### YOUR TASK
When you reach the line in the data below that contains "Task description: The", please start repeating lines exactly, and stop after the line that contains "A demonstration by", repeating nothing else.

### THE DATA
★ ★ ★

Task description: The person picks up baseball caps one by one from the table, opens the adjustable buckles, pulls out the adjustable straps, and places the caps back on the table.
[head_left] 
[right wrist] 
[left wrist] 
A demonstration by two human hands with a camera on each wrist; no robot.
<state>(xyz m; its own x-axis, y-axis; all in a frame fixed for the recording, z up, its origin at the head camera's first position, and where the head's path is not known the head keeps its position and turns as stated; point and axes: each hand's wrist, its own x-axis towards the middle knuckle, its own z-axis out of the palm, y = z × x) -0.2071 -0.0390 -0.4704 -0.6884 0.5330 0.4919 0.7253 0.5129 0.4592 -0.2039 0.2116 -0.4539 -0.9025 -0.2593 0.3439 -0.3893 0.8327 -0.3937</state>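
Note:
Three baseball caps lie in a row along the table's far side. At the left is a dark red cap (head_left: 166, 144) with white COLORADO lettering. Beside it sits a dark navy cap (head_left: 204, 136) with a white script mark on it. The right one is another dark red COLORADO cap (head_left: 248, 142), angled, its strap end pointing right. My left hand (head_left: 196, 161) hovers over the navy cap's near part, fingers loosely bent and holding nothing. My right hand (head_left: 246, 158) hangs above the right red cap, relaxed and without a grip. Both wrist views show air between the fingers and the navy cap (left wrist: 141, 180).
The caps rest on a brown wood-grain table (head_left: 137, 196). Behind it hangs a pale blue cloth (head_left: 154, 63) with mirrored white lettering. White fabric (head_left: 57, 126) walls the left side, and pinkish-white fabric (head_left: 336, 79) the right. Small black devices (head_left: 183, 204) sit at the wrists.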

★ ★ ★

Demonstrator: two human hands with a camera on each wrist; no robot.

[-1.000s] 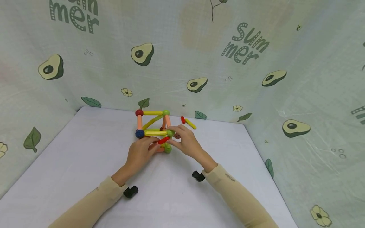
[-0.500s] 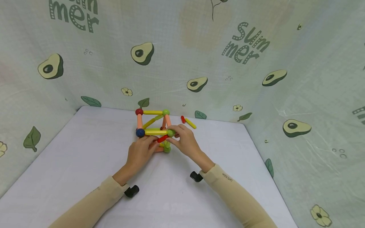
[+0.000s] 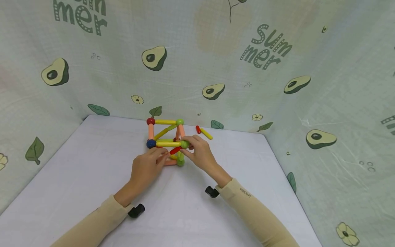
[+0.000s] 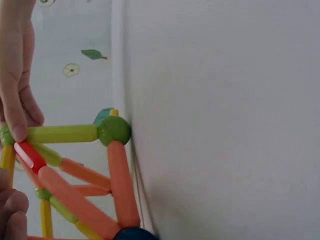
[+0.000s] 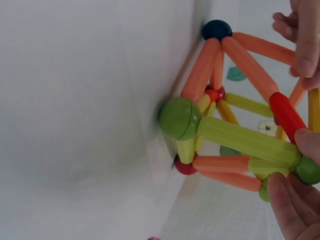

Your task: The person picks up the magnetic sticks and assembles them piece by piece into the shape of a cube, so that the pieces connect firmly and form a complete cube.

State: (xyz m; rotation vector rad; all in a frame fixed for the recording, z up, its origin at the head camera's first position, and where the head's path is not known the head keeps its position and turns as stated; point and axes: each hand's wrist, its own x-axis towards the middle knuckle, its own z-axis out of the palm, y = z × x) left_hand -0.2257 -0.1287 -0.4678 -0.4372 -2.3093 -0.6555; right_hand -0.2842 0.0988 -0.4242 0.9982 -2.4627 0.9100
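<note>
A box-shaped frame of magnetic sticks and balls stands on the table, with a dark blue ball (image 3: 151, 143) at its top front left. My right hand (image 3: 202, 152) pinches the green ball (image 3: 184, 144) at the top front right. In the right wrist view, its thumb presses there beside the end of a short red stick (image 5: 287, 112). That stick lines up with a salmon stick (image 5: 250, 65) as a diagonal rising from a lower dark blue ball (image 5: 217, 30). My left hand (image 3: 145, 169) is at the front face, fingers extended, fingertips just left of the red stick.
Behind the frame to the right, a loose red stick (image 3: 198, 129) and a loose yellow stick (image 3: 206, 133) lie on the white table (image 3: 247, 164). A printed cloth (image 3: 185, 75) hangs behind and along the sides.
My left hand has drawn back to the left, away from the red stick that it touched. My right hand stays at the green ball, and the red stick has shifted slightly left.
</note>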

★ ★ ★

### EXPECTED ANSWER
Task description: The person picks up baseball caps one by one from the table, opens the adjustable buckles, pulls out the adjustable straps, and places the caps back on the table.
[head_left] 
[right wrist] 
[left wrist] 
A demonstration by two human hands with a camera on each wrist; no robot.

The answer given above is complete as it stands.